TASK TO CARRY OUT> Using the listing below, give again exactly the lines from the line with "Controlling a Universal" to the line with "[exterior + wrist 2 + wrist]", inclusive, without the pictures.

--- RECORDS PROVIDED ---

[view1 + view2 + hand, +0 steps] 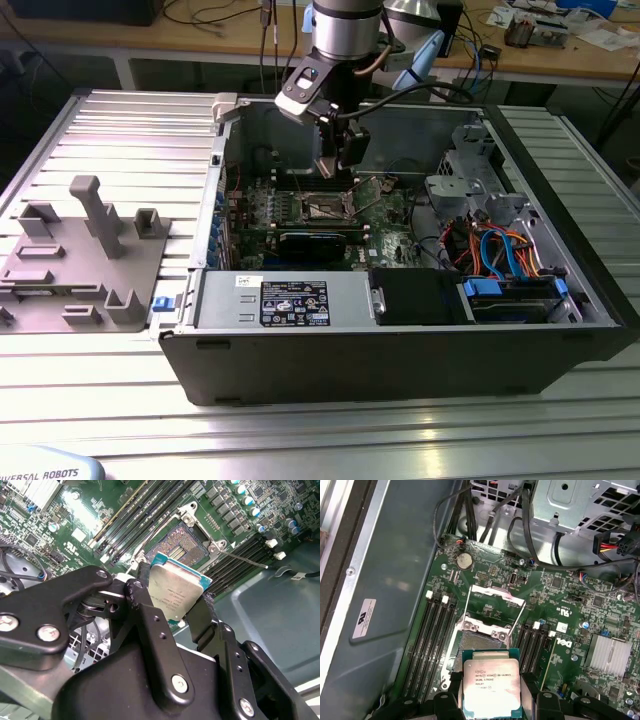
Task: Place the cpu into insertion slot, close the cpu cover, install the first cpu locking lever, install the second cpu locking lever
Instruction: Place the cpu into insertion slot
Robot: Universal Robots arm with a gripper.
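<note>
Step 1, placing: gripper [172, 600] clamped on cpu [491, 685] by its edges, just above insertion slot [328, 207], mid-frame in exterior view; cpu cover [487, 625] open. Seating prob. needs chip squared w/ socket.

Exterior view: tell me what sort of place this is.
Probably a robotics lab or electronics workshop: an open computer case sits on a ribbed metal table, a bench behind carries cables and gear, and the arm holds a cpu in its jaws.
</note>
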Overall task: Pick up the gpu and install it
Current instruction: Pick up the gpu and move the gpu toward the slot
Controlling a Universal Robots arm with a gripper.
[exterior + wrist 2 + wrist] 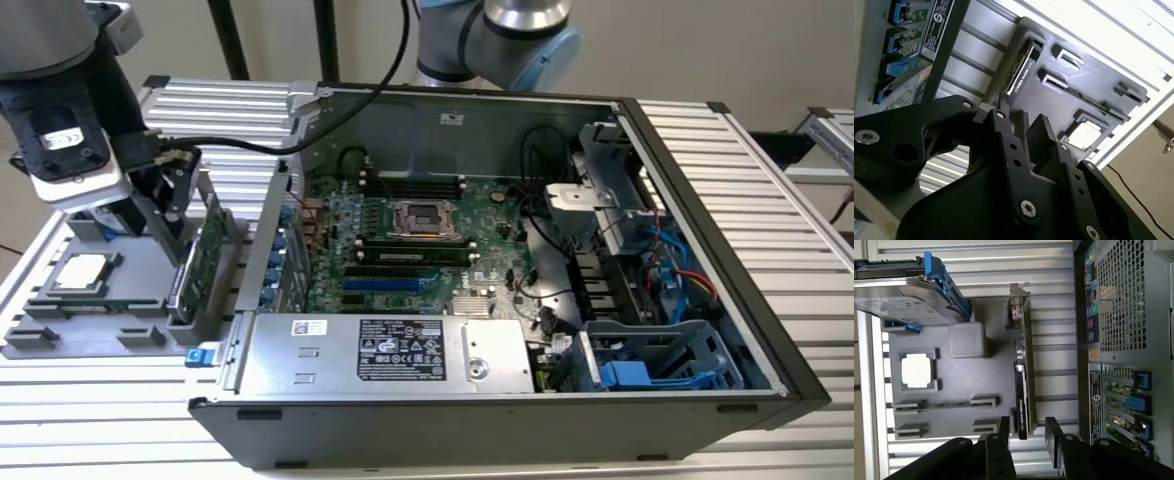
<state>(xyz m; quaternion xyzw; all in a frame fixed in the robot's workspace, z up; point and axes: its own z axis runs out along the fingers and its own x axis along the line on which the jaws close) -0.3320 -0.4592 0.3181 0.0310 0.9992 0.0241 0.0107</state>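
Note:
The gpu (pixel 211 262) stands on its long edge in a slot of the grey holder tray (pixel 54 335), at the exterior view's left, just outside the open computer case (pixel 707 240). In the first wrist view the gpu (pixel 1023 385) shows edge-on, black and thin, its silver bracket at the far end. My gripper (pixel 1029 432) is open, one black finger on each side of the card's near end, with a gap on both sides. The second wrist view has the gripper (pixel 1023 127) lined up with the gpu (pixel 1019 70) beyond it.
A square silver CPU (pixel 917 370) lies in the tray, and a silver hard drive with a blue frame (pixel 904 295) stands beside it. The case's perforated back panel (pixel 1124 300) runs close along the card. Inside the case lies the motherboard (pixel 427 250).

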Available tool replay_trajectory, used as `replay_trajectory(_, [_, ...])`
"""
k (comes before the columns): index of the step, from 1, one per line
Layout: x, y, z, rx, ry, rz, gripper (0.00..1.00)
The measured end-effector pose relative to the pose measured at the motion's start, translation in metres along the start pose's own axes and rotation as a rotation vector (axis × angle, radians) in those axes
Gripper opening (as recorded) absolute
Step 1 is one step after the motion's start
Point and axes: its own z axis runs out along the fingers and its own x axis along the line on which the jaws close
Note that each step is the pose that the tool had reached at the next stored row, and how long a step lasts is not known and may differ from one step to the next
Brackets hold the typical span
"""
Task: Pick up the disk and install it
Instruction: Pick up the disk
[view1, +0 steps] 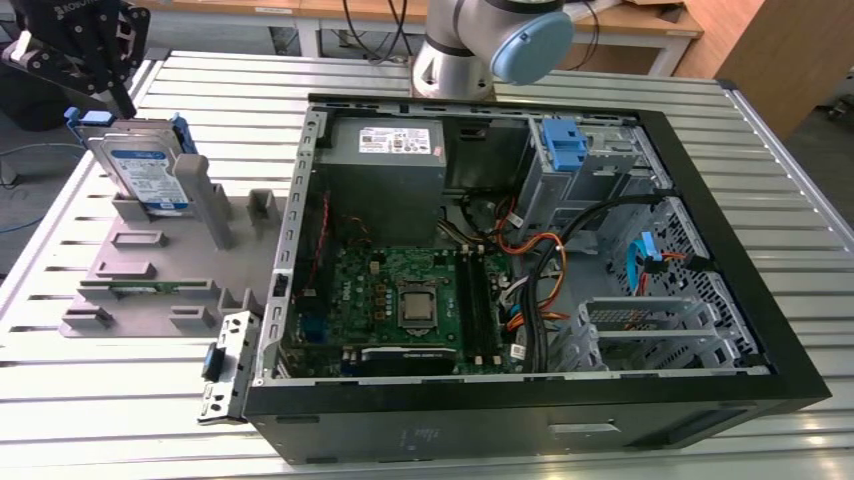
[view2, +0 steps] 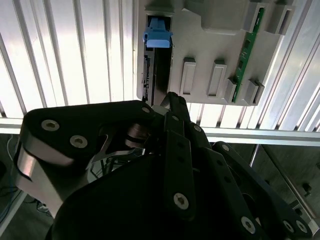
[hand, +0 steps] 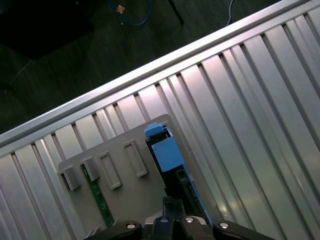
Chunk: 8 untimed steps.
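The disk (view1: 144, 172) stands on edge in a grey holder (view1: 147, 270) at the exterior view's left, well apart from the computer case (view1: 747, 300); the gripper (view1: 118, 98) hovers right over its top edge, which runs lengthwise below it; I cannot tell how wide the gripper is; a holder post (view1: 200, 190) stands just beside the disk; bare table (view1: 134, 400) surrounds the holder.

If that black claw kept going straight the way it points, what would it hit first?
Probably the disk, standing on edge in the grey holder just below the gripper. Its blue carrier looks nearest, though depth is unclear.
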Motion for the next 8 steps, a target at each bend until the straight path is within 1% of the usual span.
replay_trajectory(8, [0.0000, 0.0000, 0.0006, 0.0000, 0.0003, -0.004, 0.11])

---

OUTPUT OF THE EXERCISE>
Controlling a Universal Robots arm with a gripper.
[exterior + wrist 2 + wrist] 

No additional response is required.